In my opinion, the Paleo diet, and diets focused on “clean” food sources in general, are inherently flawed. While there is certainly nothing wrong with the food sources they promote, their primary shortcoming is that they are predicated on exclusion dieting. Rather than selecting food choices that contribute the nutrients they need, these dieters focus more on avoiding things they perceive to be “bad.” The result is often superfluous intakes of some micronutrients, along with deficient intakes of others. This explains “The Clean Foods Paradox,” and why our subjects were eating micronutrient-dense foods all day and still falling short of recommended intakes for certain nutrients.

Having said that, I’m not letting the IIFYM crowd off the hook without some criticism. The idea was originally to allow some flexibility in the choice of food sources, giving the dieter the freedom to choose foods that fit their preferences for taste and convenience. This should increase the dieter’s self-efficacy, along with increasing the chances of long-term diet adherence. Unfortunately, it sometimes seems as if IIFYM has become a competition in which dieters try to fit as much ice cream and pop tarts into their diet as possible, often at the expense of fruits and vegetables (and the beneficial micronutrients and phytochemicals that come with them).

Conclusion

So what is the best way to diet? As is the case with most things in life, I believe moderation is key. When it comes to body composition, the most important factor of the diet (by far) is daily macronutrient intakes. My personal belief is that one should aim to satisfy their daily macronutrient targets (and their target for fiber intake) by choosing an overwhelming majority of micronutrient-dense foods, including plenty of fruits and vegetables.
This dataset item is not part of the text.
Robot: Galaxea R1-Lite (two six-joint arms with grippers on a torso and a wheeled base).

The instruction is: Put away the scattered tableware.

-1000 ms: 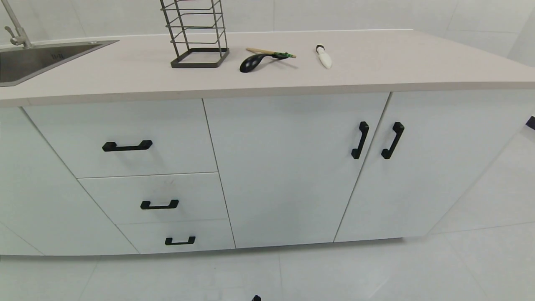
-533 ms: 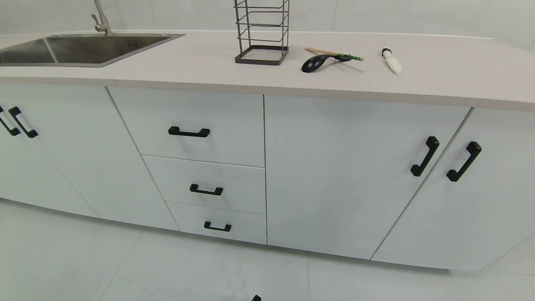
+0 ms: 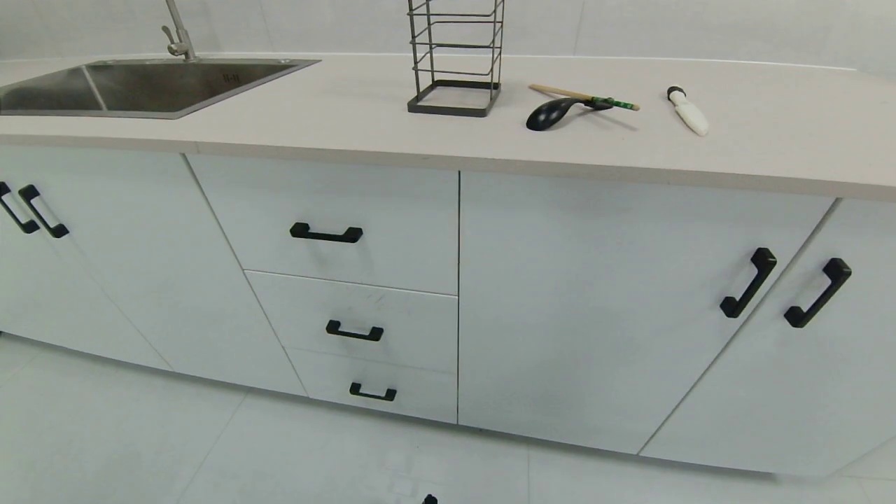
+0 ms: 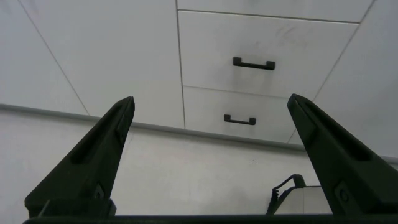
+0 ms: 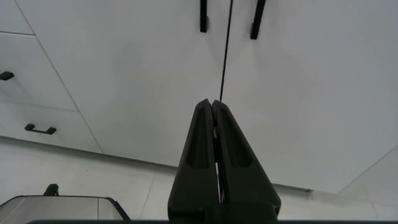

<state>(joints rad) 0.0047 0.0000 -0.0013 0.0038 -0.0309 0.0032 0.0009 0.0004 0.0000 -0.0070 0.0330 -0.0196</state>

Although I take a multivitamin as a bit of “insurance,” I personally aim to achieve the RDI of all micronutrients from my whole food sources.

While the majority of foods should be nutrient-dense, I also believe there is nothing wrong with including other foods that would typically be considered “junk food,” as long as micronutrient needs are met and the foods fit within your macronutrient targets for the day. Incorporating such foods in this context will not disrupt your diet in any way, and taking such an approach provides a much higher chance for long-term diet adherence.
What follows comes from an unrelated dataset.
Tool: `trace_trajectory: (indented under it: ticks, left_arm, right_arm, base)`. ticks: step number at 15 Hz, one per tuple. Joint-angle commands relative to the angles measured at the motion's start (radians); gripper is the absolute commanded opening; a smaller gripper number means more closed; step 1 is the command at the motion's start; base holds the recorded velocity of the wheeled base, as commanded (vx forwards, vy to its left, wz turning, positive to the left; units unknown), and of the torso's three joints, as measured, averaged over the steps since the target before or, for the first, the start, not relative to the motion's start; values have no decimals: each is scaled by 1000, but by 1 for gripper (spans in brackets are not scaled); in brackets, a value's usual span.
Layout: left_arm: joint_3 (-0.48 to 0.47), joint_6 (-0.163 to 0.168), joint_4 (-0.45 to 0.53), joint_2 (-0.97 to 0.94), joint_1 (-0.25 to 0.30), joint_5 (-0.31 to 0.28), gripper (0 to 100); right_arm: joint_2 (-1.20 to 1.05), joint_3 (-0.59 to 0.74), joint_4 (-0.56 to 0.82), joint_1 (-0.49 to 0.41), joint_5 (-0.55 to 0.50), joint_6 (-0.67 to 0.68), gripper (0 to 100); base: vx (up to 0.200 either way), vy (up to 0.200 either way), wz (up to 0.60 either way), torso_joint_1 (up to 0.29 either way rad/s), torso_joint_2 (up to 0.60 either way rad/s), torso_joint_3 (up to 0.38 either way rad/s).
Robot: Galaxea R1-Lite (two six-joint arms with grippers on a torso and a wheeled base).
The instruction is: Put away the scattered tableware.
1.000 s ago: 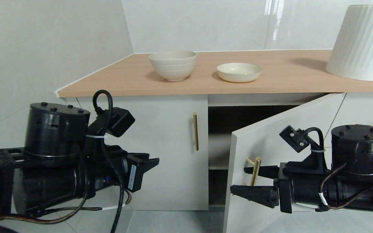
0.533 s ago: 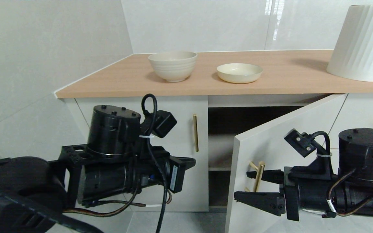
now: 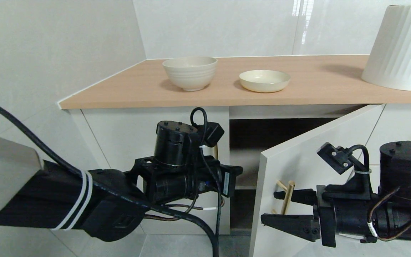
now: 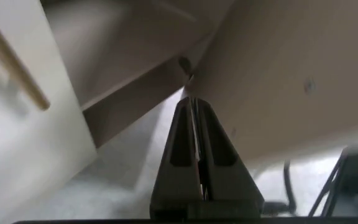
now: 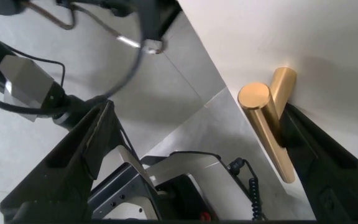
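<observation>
A deep bowl (image 3: 190,72) and a flat little dish (image 3: 264,80) sit side by side on the wooden bench (image 3: 316,85) — apart, not touching. Below them the right cupboard door (image 3: 309,150) stands half open. The right gripper (image 3: 269,207) is low by that door. The right wrist view shows its fingers (image 5: 86,155) spread, one on each side of the gold handle (image 5: 269,127). The left gripper (image 3: 234,178) is by the shut left door — the left wrist view shows its fingers (image 4: 180,140) pressed together.

Left jaws closed, right jaws spread
</observation>
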Motion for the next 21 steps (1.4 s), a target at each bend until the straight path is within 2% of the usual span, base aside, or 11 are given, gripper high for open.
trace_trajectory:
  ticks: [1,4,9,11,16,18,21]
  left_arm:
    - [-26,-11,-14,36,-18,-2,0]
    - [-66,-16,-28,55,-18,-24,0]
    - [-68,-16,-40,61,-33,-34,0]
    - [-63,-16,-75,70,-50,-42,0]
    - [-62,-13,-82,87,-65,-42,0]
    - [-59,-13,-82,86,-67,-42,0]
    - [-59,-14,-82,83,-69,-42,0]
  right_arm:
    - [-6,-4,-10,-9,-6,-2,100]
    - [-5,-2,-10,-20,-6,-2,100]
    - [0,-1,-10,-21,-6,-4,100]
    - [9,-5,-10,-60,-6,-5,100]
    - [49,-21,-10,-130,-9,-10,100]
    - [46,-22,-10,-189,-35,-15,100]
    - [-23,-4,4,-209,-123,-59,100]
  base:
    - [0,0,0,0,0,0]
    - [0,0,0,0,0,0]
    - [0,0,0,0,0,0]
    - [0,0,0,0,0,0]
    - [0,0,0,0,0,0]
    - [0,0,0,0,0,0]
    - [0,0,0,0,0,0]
So the take home point is to set appropriate macronutrient targets and use whatever foods you want to hit those targets, as long as daily micronutrient and fiber needs are met. For most people, satisfying these micronutrient and fiber requirements will demand that the majority of food choices will be “cleaner” food sources by default. Once micronutrient and fiber needs are met, knock yourselves out with the elaborate (and very impressive) ice cream and pastry-laden concoctions. And share the recipe.

Cliff Notes:

• Eating “clean” or Paleo foods does not necessarily predispose someone to deficient micronutrient intakes. However, sticking to these micronutrient-dense foods does not automatically ensure adequate intakes of all micronutrients (i.e., you may have a surplus of some, with a deficiency in others).

• A very small percentage of IIFYM dieters do not focus enough attention on their micronutrient and fiber intakes. Although this is only a small percentage, I feel it is worth mentioning. The vast majority of well-informed IIFYMers are sure to hit their micronutrient and fiber targets every single day.

• All dieters, regardless of their “style” of dieting (Paleo, “Clean,” IIFYM, and so on), should be sure to hit their daily targets for macronutrients, micronutrients, and fiber. If you choose to hit these targets with only “clean” foods or Paleo foods, that is completely acceptable, but not entirely necessary.

• The promotion of inclusion dieting should encourage dieters to seek out foods that provide the nutrients they need, rather than demonizing certain foods or food groups. I believe this is a more psychologically healthy relationship with food, and it promotes more dietary flexibility while providing a greater chance for long-term adherence and success.